## GOAL OF THE EXERCISE
Look below for the line that has "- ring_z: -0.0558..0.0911". Set down the lines from there through the line that has "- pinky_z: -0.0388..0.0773", exactly as written.

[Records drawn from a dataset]

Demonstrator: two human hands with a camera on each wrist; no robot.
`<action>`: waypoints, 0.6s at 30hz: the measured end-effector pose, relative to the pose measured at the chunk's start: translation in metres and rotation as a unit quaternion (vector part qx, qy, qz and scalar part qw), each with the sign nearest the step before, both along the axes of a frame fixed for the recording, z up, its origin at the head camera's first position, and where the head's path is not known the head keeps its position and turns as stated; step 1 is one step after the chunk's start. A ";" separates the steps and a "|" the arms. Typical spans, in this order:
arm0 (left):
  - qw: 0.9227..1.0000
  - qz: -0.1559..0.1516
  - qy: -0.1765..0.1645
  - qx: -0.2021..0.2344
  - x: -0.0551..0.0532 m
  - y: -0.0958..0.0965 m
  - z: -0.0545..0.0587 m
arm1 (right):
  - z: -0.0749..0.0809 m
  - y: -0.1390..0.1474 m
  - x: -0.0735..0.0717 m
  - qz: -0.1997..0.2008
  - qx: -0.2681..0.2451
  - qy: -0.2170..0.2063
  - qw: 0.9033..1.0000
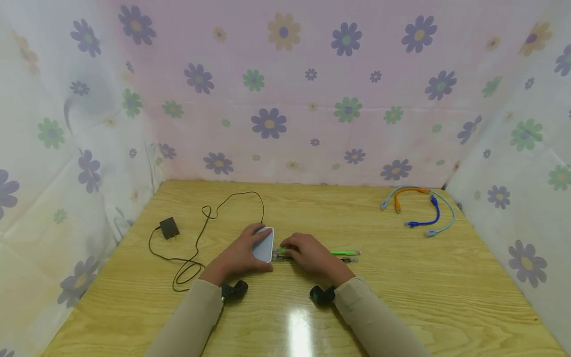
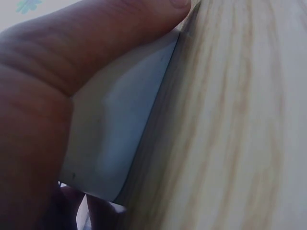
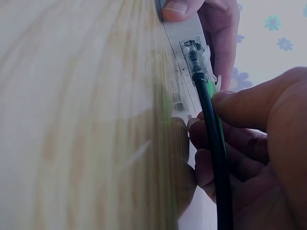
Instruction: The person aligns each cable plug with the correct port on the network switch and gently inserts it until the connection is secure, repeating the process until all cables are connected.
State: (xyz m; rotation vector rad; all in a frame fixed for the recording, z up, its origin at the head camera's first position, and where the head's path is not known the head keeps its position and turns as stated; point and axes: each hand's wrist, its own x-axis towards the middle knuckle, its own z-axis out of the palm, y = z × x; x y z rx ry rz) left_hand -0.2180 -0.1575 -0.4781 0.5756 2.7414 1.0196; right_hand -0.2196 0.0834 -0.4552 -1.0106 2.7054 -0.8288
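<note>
1. Nearest: beige sleeves [image 1: 189, 317] and dark wrist-worn devices [image 1: 235, 291] above table [image 1: 401, 297]. Sleeves cut off by lower frame edge.
2. Left hand [image 1: 238, 253]: clamps white box [image 1: 264, 245], thumb along near side, remaining fingers at far side; probably braced against pressure on the right face. In left wrist view, most fingers lost behind box.
3. Right hand [image 1: 310, 253], just beside box: pinches green cable [image 1: 345, 253] between thumb and fingers close to its end, presumably for fine control. Green plug mostly hidden behind black cable [image 3: 216, 143].
4. Clear plug [image 3: 194, 55] on black cable: sits at box's right face. Cannot tell whether fully seated.
5. Farther left: black adapter [image 1: 169, 228], prongs toward near edge. Thin lead [image 1: 250, 192] loops to box's far side; connection too small to make out.
6. Far right: light-blue cable [image 1: 454, 214], orange cable [image 1: 419, 190] and blue cable [image 1: 438, 215], well apart from hands, apparently set aside. Contact at crossings unclear.
7. Beyond table: floral curtain [image 1: 303, 124], cut off above.
</note>
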 end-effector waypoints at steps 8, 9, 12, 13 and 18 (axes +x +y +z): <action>1.000 -0.001 0.005 -0.014 -0.001 0.001 0.000 | -0.001 0.000 -0.001 0.000 -0.001 -0.001 1.000; 1.000 -0.001 0.006 -0.015 0.000 0.001 0.000 | -0.001 -0.001 -0.001 -0.001 -0.001 -0.002 1.000; 1.000 -0.001 0.006 -0.018 0.000 0.001 0.000 | -0.001 -0.001 -0.001 -0.002 -0.002 -0.003 1.000; 1.000 -0.002 0.006 -0.018 0.000 0.001 0.000 | -0.001 -0.002 0.000 -0.002 -0.003 -0.003 1.000; 1.000 -0.005 0.010 -0.019 -0.001 0.001 0.000 | -0.001 -0.003 0.000 0.000 -0.007 -0.004 1.000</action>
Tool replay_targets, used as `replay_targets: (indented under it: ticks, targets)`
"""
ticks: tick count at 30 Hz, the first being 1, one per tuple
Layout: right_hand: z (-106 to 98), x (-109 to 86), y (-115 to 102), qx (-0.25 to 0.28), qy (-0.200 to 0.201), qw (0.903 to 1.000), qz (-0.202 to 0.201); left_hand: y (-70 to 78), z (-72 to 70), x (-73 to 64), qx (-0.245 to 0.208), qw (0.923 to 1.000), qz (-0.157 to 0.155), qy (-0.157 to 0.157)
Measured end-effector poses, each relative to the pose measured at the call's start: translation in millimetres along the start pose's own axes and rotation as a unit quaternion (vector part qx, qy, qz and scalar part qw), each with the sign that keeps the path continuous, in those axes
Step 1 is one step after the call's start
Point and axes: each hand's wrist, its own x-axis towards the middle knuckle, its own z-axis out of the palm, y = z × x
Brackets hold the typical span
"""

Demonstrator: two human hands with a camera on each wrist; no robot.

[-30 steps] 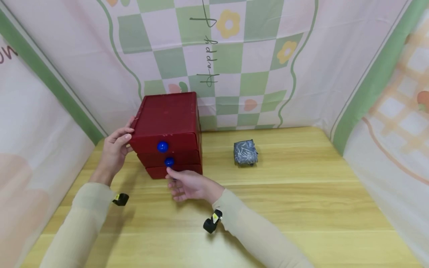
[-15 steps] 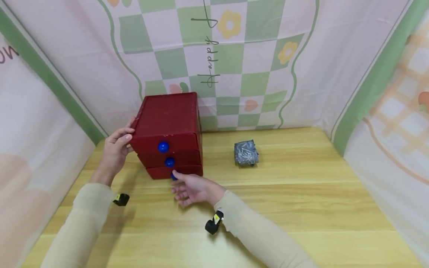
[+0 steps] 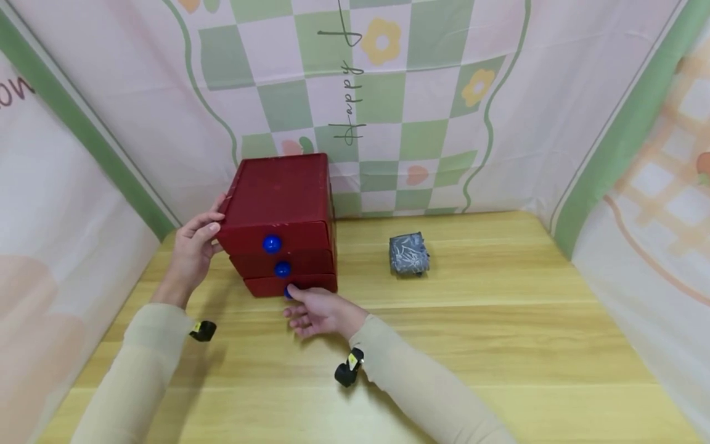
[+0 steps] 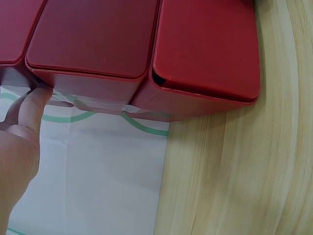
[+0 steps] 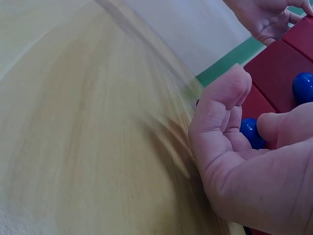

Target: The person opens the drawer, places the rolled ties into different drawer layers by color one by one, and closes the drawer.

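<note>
While L hand point(image 3: 193, 253) lies relaxed against L side of red drawer unit point(image 3: 277, 191), R hand point(image 3: 318, 311) pinches btm blue knob point(image 5: 250, 132) on unit's front. Unit stands on tabletop point(image 3: 444, 345); mid knob point(image 3: 282, 269) & top knob point(image 3: 272, 243), also blue, sit above btm one. Grey wrapped block point(image 3: 409, 254) lies to unit's R, apart. Patterned cloth point(image 3: 421, 142) hangs behind unit.

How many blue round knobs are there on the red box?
3. The top knob, the middle knob and the bottom knob, one above another on the red box. The right hand partly covers the bottom one. The back is hidden.
</note>
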Motion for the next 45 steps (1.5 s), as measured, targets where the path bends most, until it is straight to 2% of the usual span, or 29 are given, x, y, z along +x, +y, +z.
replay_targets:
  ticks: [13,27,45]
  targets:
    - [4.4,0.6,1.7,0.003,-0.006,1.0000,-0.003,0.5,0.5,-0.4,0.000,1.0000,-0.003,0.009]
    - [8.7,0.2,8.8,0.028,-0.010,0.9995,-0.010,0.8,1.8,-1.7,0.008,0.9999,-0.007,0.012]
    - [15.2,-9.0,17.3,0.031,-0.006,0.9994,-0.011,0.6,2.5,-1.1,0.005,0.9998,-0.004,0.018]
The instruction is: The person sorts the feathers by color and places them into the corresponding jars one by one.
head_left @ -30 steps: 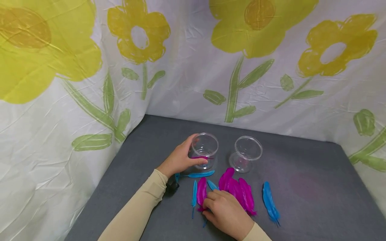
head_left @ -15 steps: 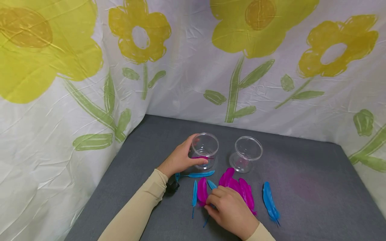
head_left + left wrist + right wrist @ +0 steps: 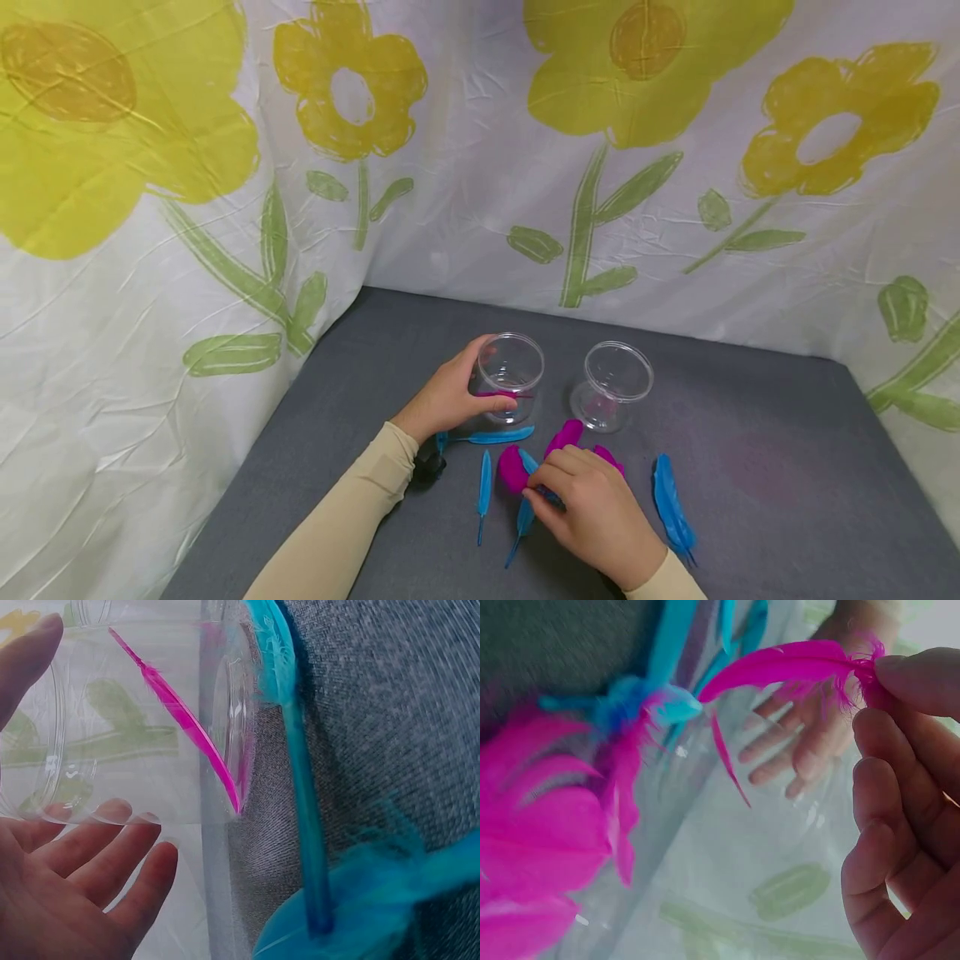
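Note:
My left hand [image 3: 457, 392] holds a clear plastic cup [image 3: 523, 367] upright on the dark table, thumb in front and fingers behind. A slim magenta feather [image 3: 184, 716] leans inside that cup. My right hand [image 3: 600, 508] pinches another magenta feather [image 3: 787, 666] by its quill end between thumb and index finger, raised a little off the table. Beneath and beside the right hand lie more magenta feathers [image 3: 565, 436], partly hidden by it. Blue feathers [image 3: 484, 483] lie close by, one of them [image 3: 523, 521] just below the right fingertips.
A second clear cup [image 3: 618, 383] stands to the right of the held one. One blue feather [image 3: 495, 436] lies in front of the held cup, another blue feather [image 3: 672, 504] at the right. A small black object [image 3: 430, 468] sits by the left wrist. A flowered curtain [image 3: 465, 167] encloses the table.
My right hand has lifted a magenta feather from between the blue ones and moved slightly right and up, uncovering a blue feather below. The left hand and its cup have stayed put.

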`<action>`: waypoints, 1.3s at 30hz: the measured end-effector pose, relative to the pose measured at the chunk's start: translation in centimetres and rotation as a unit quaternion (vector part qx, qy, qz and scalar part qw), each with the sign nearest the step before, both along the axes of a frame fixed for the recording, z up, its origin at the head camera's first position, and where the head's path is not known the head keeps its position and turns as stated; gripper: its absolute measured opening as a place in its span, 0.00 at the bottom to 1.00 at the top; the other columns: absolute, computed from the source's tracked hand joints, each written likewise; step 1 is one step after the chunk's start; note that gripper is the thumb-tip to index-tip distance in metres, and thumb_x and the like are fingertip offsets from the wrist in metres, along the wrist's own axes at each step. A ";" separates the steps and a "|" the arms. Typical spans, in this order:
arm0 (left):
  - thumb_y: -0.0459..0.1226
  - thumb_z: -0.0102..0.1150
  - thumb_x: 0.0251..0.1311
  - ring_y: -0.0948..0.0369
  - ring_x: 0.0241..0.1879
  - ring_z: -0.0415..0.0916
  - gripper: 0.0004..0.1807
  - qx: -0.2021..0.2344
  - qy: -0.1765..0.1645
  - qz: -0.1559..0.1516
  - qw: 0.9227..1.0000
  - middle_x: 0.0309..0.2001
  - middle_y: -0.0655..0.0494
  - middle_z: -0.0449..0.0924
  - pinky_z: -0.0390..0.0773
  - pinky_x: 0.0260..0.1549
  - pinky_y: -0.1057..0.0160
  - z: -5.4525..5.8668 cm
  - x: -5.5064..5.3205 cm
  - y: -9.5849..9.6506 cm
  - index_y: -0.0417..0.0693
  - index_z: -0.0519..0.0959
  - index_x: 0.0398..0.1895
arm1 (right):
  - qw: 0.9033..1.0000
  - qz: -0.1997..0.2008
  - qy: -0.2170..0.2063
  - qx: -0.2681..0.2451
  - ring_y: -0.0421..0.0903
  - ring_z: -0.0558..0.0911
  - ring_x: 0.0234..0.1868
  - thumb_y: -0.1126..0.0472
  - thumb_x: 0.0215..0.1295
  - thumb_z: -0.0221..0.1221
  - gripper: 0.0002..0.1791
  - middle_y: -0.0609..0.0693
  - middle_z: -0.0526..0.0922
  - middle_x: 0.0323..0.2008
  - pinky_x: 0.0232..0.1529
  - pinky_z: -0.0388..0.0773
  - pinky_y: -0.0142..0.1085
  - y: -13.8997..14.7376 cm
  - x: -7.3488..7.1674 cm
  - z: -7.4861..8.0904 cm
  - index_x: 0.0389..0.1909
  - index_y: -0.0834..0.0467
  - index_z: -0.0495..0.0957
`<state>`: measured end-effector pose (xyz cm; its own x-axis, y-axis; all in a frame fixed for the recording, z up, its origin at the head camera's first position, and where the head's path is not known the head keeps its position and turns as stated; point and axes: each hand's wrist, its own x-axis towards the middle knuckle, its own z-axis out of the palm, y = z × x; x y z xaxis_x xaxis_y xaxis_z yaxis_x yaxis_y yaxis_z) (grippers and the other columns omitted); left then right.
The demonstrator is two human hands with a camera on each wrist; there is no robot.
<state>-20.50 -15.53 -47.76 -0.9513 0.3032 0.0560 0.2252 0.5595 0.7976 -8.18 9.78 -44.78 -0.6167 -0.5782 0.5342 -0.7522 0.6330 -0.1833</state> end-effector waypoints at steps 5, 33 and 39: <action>0.64 0.79 0.55 0.49 0.72 0.76 0.60 -0.004 -0.001 0.003 1.000 0.78 0.55 0.74 0.79 0.70 0.41 -0.3 0.2 -0.1 0.65 0.55 0.86 | 0.999 0.004 0.021 -0.028 0.34 0.75 0.32 0.58 0.50 0.83 0.13 0.37 0.82 0.30 0.36 0.79 0.28 0.5 -0.2 0.6 0.32 0.45 0.88; 0.60 0.80 0.56 0.50 0.70 0.77 0.58 0.013 0.022 -0.012 1.000 0.77 0.49 0.74 0.81 0.69 0.45 -0.2 -0.2 -0.3 0.62 0.56 0.85 | 0.989 0.047 0.048 -0.134 0.39 0.81 0.34 0.60 0.70 0.70 0.03 0.39 0.84 0.33 0.40 0.78 0.28 1.3 -3.3 6.9 0.35 0.51 0.87; 0.62 0.79 0.56 0.49 0.70 0.78 0.59 0.006 0.018 -0.013 1.000 0.77 0.48 0.74 0.81 0.68 0.42 -0.2 -0.1 -0.1 0.62 0.56 0.86 | 0.991 0.040 0.033 -0.123 0.38 0.81 0.35 0.65 0.61 0.75 0.08 0.39 0.85 0.33 0.42 0.78 0.27 0.9 -4.4 7.5 0.36 0.51 0.87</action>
<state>-20.58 -15.65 -47.94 -0.9405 0.3265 0.0941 0.2681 0.5429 0.7958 -12.60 10.65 -37.28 -0.5324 -0.4717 0.7028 -0.8140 0.5131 -0.2722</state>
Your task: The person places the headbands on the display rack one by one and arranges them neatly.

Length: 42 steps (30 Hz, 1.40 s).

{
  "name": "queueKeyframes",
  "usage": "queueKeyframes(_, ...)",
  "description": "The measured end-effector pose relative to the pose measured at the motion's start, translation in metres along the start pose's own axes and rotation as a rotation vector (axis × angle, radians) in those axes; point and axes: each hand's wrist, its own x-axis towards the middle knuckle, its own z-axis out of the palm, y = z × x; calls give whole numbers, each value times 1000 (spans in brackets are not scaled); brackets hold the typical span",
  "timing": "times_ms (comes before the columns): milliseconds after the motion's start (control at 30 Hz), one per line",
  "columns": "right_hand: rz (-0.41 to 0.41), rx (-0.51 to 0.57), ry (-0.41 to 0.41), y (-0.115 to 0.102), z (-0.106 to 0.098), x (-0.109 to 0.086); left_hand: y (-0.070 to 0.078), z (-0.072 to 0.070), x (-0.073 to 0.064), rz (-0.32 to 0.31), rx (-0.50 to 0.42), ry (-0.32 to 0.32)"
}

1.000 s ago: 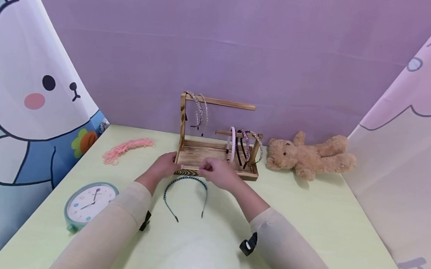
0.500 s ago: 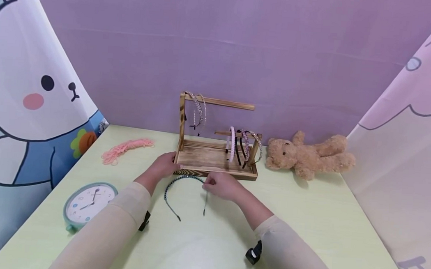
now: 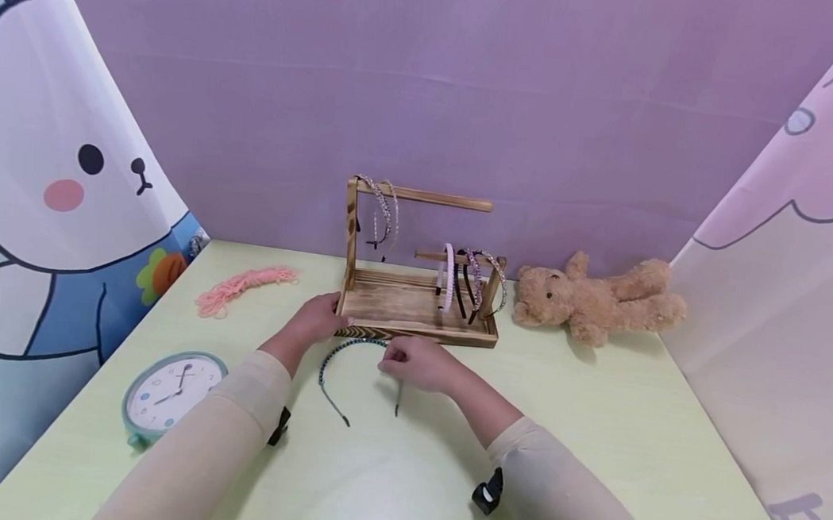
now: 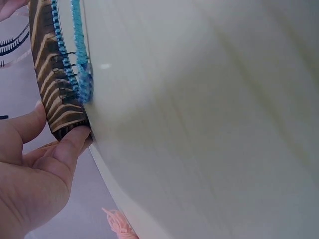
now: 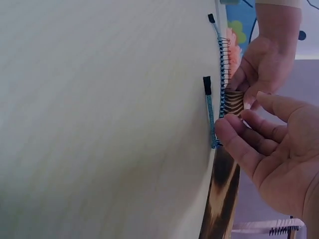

## SOLUTION TO THIS TASK
  - ring_z: -0.0558..0.0911
  - ring_x: 0.0234..0.1868
  - thumb_y: -0.1126..0.0472
  - thumb_x: 0.0215..0.1295
  - thumb_z: -0.0221..0.1221
  - gripper: 0.0002..0.1791
  - middle_y: -0.0609..0.0693
  - middle_z: -0.0526..0.0922
  - middle_x: 0.0323..0.2008
  - pinky_x: 0.0232..0.1529
  - pinky_z: -0.0388..0.0773

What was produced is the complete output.